(DIRECTIONS):
Look through the data below. Show each line where the string "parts" occurs.
——————
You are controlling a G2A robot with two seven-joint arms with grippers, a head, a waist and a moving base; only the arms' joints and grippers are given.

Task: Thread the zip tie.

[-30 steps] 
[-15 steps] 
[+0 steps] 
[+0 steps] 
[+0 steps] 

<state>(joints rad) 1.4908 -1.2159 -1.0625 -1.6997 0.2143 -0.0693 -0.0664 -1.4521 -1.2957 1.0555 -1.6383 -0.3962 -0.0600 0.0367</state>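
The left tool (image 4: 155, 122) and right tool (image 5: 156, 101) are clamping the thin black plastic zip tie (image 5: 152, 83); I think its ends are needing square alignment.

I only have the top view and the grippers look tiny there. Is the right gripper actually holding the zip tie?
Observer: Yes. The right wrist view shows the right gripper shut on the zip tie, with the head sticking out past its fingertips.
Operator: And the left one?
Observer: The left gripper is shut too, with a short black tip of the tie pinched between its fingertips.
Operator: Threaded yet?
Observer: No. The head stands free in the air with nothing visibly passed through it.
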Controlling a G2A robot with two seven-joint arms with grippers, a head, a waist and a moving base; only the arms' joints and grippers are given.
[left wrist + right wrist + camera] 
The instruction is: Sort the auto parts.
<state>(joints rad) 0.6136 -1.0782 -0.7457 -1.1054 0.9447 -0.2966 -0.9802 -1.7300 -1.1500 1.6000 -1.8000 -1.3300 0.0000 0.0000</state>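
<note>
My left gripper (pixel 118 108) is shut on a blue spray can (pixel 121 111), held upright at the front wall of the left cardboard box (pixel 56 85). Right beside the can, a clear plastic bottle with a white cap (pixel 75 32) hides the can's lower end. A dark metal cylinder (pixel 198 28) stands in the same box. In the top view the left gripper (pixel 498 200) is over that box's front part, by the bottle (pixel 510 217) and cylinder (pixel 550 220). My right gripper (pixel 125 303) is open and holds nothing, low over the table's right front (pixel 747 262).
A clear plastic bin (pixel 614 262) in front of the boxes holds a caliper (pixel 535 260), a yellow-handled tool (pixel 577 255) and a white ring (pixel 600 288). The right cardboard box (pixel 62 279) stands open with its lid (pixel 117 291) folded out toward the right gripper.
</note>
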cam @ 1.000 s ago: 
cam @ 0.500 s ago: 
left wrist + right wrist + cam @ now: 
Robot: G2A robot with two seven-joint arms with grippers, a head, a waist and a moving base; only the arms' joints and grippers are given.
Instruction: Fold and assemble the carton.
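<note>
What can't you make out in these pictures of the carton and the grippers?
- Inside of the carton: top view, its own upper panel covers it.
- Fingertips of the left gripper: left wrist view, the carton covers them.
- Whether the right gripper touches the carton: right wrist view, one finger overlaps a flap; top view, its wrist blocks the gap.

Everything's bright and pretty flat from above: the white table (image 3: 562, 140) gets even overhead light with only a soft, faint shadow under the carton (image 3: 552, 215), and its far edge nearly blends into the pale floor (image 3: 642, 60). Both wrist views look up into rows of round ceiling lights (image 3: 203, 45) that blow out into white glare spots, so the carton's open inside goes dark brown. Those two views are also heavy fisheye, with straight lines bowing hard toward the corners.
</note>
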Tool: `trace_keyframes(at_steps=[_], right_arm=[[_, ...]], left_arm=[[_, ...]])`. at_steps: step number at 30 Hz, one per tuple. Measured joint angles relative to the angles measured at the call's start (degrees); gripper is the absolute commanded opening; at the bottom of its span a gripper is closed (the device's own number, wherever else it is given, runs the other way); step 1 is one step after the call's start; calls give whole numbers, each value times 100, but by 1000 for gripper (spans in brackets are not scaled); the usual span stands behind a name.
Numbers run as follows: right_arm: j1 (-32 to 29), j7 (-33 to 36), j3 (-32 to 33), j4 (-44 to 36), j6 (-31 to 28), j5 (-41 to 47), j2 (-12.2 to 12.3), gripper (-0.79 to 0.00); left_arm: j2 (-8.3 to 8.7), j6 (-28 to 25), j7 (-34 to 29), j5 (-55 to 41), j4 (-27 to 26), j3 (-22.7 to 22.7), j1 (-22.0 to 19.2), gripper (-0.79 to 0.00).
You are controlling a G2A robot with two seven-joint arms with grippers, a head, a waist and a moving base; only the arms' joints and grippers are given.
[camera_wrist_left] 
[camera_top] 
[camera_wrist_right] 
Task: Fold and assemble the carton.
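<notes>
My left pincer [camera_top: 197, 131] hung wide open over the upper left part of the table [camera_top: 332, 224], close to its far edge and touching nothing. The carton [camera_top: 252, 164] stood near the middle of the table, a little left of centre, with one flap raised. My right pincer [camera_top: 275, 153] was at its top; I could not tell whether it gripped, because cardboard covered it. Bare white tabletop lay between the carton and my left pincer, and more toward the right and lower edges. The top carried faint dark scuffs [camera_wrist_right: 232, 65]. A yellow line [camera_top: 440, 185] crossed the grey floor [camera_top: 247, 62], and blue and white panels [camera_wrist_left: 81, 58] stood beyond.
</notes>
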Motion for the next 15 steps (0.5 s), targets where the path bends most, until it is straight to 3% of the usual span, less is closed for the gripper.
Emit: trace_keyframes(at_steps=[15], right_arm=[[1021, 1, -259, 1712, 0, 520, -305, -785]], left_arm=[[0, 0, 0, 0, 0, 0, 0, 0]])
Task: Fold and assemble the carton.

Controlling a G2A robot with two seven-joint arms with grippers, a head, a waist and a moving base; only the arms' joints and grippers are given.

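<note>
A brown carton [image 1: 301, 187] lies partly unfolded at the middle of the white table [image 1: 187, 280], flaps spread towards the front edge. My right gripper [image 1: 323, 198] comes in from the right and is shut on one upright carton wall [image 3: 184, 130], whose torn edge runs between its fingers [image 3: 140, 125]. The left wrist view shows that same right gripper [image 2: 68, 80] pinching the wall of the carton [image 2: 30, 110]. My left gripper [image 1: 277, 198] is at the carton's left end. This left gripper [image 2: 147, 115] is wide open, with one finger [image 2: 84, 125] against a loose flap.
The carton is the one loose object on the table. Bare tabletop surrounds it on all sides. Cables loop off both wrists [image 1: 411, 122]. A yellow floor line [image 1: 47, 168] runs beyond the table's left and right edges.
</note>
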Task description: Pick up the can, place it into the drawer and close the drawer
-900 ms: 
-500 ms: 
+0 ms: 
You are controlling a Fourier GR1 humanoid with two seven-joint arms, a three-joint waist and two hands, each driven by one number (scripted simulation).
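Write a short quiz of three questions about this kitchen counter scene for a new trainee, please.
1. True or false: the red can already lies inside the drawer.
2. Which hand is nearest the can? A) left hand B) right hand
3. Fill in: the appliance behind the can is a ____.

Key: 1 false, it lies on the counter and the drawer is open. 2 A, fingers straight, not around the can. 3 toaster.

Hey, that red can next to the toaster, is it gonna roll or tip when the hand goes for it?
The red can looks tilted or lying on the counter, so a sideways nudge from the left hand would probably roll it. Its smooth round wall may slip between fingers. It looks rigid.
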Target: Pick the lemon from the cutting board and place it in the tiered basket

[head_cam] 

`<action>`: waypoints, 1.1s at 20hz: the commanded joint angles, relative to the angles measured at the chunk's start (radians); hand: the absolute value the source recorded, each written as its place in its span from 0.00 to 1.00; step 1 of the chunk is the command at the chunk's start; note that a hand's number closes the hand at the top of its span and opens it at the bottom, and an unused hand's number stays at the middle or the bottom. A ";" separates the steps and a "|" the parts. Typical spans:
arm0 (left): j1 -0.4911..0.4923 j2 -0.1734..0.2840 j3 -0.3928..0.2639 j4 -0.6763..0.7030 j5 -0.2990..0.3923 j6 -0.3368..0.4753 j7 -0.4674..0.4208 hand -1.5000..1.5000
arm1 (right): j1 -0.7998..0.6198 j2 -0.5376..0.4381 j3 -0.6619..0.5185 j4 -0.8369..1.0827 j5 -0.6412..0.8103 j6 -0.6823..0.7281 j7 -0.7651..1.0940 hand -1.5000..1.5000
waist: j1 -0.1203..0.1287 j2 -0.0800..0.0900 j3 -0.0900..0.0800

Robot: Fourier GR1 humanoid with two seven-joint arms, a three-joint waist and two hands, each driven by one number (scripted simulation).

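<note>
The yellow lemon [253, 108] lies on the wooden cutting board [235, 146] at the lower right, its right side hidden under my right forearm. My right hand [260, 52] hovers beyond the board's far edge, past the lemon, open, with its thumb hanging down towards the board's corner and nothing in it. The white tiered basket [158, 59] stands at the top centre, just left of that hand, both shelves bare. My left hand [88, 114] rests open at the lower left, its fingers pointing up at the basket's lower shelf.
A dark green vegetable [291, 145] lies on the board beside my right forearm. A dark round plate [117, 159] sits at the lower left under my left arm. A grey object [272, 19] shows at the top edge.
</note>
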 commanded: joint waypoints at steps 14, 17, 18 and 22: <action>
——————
(WRITTEN SOLUTION):
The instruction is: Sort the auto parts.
`<action>`: waypoints, 1.1s at 20hz: the commanded joint angles, relative to the angles measured at the chunk's start (radians); hand: the absolute value the source recorded, each written as its place in its span from 0.00 to 1.00; step 1 of the chunk is the command at the chunk's start; note that a hand's number closes the hand at the top of its span and opens it at the bottom, and an unused hand's number stays at the middle or the bottom. A ";" separates the steps and a "|" the parts. Typical spans:

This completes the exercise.